* Your goal *
How many of the lines below hold the string "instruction"? Say only the number.

* Dataset extract *
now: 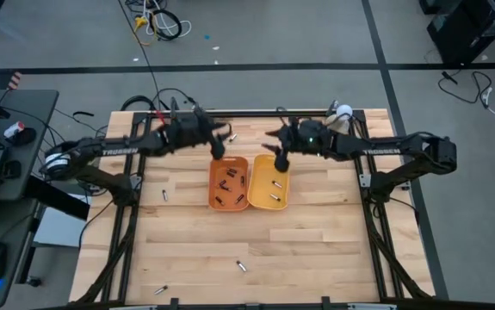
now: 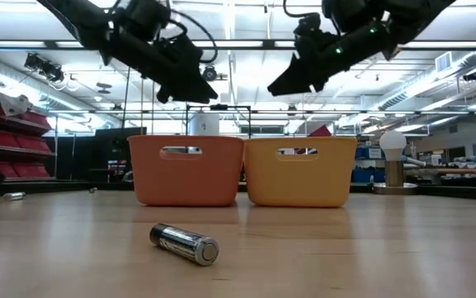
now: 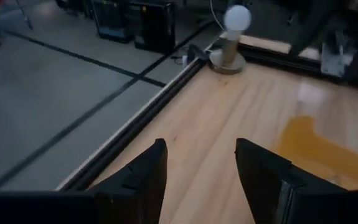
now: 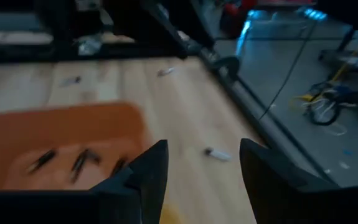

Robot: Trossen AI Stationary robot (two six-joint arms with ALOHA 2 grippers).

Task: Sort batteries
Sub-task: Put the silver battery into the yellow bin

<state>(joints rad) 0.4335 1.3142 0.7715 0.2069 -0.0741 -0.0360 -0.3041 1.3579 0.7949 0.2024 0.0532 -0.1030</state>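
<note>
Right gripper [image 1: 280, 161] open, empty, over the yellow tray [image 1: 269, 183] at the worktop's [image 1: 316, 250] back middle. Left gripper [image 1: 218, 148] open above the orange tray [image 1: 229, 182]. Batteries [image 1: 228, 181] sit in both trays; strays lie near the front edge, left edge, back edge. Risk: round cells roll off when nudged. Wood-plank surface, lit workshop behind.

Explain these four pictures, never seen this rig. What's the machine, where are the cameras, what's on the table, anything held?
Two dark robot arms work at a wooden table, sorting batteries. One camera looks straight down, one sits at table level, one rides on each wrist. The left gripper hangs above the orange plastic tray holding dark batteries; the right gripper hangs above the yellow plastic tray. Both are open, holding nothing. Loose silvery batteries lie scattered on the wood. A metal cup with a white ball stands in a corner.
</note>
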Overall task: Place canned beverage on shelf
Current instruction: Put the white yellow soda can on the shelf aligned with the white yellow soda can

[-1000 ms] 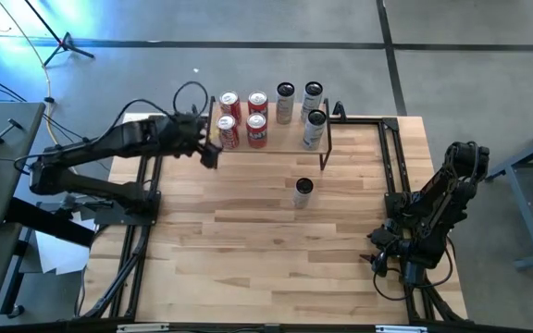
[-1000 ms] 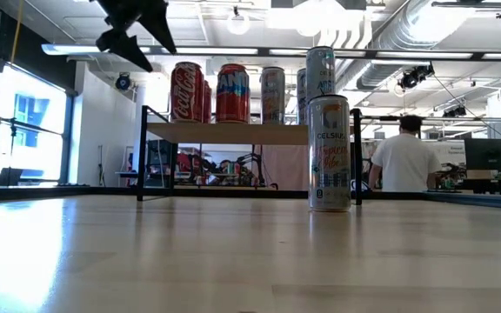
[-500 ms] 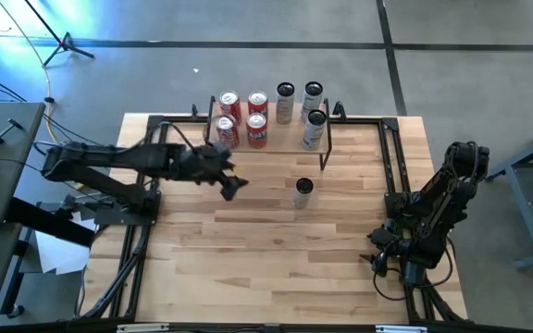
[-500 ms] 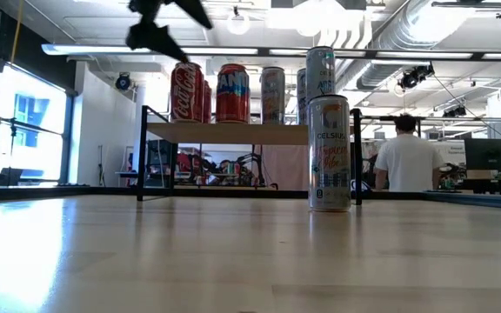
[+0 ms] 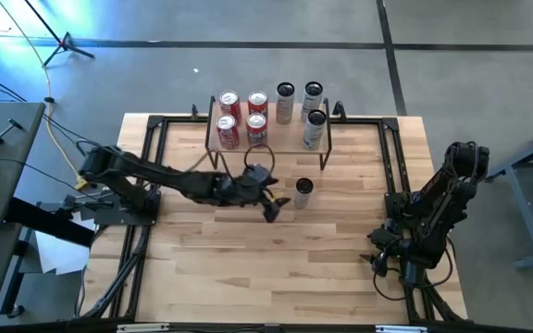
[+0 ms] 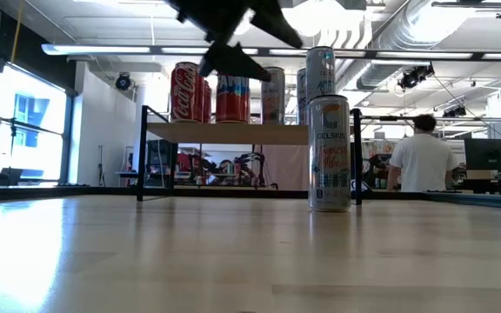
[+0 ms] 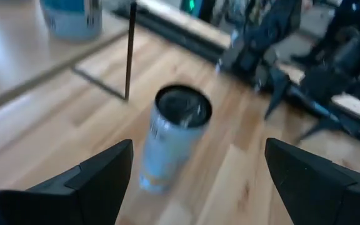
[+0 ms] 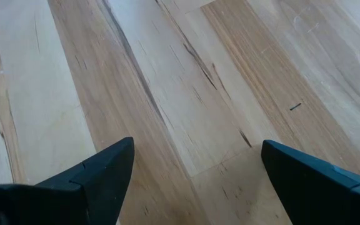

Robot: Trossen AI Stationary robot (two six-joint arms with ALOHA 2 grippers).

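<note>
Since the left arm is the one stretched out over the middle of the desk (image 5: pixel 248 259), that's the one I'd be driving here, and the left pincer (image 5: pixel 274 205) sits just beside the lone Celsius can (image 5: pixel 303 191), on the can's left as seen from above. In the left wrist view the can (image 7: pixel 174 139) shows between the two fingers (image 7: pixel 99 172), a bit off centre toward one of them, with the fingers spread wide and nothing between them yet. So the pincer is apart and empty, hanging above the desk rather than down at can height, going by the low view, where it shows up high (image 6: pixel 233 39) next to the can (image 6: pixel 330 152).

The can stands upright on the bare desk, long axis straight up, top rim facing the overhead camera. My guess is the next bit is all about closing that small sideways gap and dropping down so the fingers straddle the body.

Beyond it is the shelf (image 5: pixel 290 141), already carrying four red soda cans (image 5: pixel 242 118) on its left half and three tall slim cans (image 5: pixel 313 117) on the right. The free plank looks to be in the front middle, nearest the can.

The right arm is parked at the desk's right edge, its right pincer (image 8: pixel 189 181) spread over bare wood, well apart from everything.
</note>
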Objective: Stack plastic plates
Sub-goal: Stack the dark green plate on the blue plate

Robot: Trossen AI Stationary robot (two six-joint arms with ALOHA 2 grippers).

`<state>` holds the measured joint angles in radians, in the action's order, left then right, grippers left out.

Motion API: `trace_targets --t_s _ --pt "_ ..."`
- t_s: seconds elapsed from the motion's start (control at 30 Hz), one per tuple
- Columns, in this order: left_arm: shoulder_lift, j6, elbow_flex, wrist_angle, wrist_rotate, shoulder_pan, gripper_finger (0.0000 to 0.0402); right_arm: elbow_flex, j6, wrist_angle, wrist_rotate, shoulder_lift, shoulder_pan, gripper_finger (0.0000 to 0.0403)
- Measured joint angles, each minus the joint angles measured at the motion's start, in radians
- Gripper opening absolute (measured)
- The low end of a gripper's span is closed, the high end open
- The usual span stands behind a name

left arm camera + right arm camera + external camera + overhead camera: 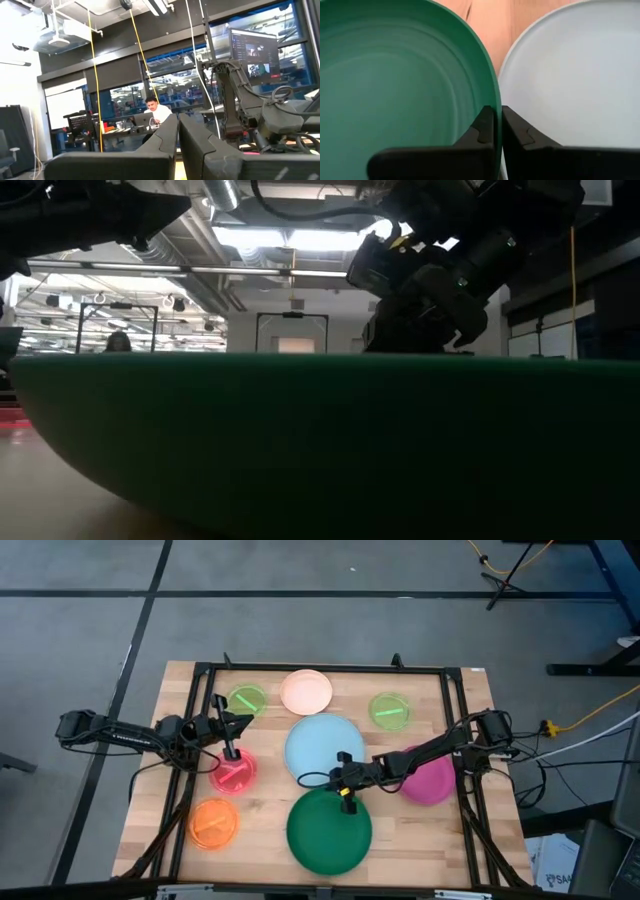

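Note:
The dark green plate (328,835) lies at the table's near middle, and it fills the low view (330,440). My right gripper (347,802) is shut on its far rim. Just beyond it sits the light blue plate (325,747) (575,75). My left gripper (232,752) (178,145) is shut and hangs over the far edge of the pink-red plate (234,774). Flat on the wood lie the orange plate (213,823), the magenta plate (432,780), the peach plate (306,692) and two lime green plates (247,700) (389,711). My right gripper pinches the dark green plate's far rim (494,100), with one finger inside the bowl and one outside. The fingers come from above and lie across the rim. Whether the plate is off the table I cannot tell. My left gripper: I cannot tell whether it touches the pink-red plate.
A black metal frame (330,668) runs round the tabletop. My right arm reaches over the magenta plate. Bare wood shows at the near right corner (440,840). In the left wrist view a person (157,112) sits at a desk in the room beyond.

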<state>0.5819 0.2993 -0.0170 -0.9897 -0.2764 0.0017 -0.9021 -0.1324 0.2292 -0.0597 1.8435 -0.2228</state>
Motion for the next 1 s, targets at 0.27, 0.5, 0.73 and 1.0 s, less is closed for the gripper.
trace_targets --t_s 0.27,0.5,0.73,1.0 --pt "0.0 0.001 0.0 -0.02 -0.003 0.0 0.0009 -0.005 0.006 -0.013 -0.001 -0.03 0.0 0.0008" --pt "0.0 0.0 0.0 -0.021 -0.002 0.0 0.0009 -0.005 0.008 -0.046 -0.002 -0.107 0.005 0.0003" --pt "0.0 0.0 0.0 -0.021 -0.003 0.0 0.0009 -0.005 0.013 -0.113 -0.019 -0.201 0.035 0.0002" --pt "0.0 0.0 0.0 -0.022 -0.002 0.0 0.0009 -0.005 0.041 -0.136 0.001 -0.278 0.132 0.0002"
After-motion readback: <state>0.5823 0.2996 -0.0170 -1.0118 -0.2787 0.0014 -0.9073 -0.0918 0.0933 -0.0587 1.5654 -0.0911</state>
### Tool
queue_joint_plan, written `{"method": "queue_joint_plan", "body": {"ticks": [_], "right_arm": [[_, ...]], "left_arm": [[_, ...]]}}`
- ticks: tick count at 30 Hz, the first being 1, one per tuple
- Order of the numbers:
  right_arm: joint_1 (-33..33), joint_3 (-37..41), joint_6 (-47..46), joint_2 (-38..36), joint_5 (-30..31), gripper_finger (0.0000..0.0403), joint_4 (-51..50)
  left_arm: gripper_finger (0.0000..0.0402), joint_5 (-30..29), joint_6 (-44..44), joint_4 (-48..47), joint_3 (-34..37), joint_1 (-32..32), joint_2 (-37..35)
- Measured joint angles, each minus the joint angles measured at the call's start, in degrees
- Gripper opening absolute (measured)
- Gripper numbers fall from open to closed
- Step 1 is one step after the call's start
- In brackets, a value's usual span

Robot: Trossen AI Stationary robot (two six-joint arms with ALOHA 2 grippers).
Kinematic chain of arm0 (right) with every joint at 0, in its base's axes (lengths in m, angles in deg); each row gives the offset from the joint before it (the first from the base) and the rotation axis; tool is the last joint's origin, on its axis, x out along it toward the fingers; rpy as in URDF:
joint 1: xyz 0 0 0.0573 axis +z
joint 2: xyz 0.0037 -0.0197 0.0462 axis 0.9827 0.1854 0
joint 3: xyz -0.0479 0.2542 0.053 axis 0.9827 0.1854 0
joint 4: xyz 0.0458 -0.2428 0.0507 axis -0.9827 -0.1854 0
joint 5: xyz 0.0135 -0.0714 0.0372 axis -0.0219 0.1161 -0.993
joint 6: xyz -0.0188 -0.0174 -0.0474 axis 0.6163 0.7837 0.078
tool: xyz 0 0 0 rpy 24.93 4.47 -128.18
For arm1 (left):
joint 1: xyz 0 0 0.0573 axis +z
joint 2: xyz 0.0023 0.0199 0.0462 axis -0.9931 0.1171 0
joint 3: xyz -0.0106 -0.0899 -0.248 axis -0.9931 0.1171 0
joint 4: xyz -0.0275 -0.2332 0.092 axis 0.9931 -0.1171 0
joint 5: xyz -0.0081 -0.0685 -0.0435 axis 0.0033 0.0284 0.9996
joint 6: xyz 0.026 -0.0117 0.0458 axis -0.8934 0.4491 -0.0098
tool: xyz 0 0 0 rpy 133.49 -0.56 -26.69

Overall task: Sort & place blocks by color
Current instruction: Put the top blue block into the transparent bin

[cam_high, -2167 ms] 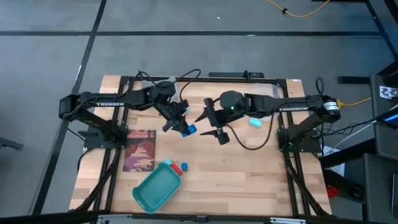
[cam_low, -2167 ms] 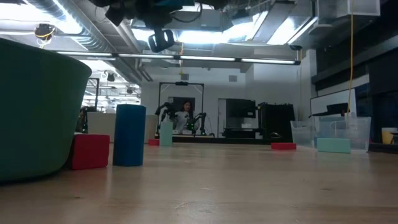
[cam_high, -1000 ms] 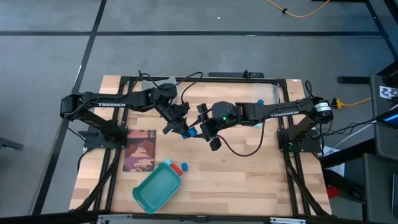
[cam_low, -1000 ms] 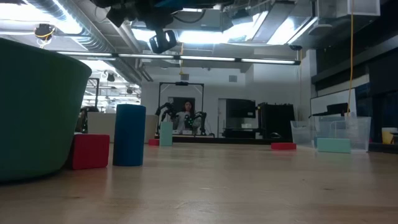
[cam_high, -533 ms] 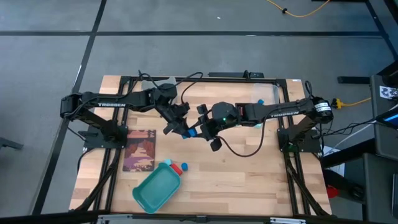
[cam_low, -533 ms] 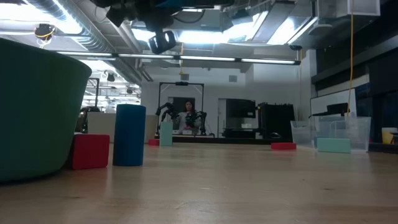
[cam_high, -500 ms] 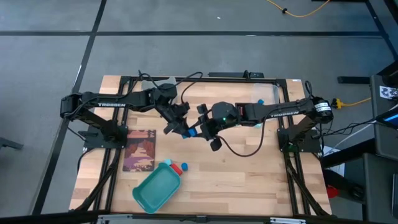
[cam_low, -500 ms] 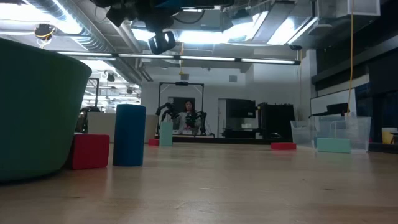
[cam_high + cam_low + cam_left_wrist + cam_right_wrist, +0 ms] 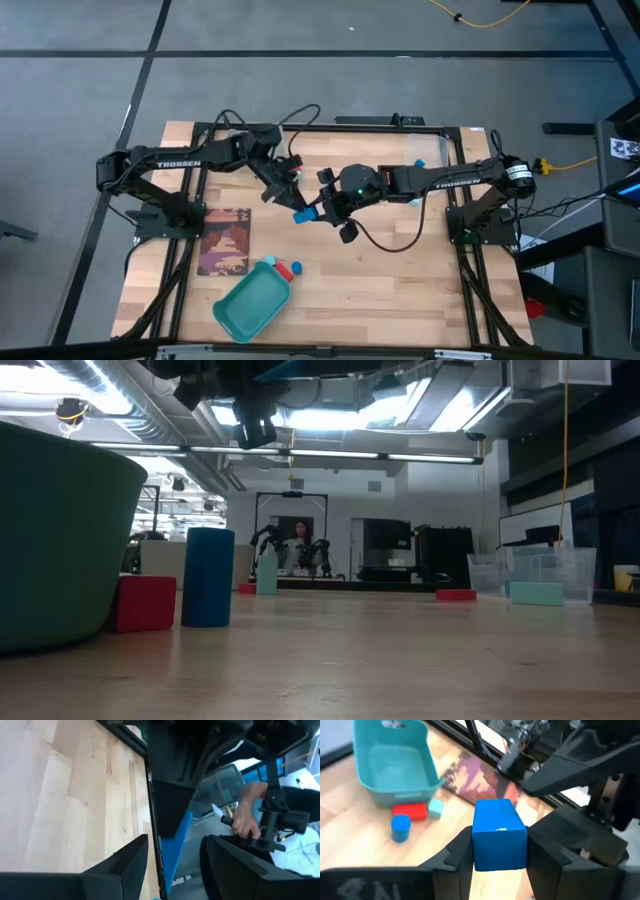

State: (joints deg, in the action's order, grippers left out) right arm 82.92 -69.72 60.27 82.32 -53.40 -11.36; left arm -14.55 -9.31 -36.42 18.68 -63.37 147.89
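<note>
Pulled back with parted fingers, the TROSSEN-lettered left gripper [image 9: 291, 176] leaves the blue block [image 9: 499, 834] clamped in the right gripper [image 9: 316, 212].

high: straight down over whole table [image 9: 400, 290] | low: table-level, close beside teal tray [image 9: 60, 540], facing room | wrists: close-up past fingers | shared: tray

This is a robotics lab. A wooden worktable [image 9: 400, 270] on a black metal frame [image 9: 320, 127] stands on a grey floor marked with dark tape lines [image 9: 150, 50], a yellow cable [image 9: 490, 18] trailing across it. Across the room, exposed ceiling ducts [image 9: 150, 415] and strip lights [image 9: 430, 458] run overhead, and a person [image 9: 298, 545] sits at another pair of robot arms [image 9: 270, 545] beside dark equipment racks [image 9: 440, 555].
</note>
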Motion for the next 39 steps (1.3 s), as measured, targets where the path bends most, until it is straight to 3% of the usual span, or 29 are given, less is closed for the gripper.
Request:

* Response to this exercise *
2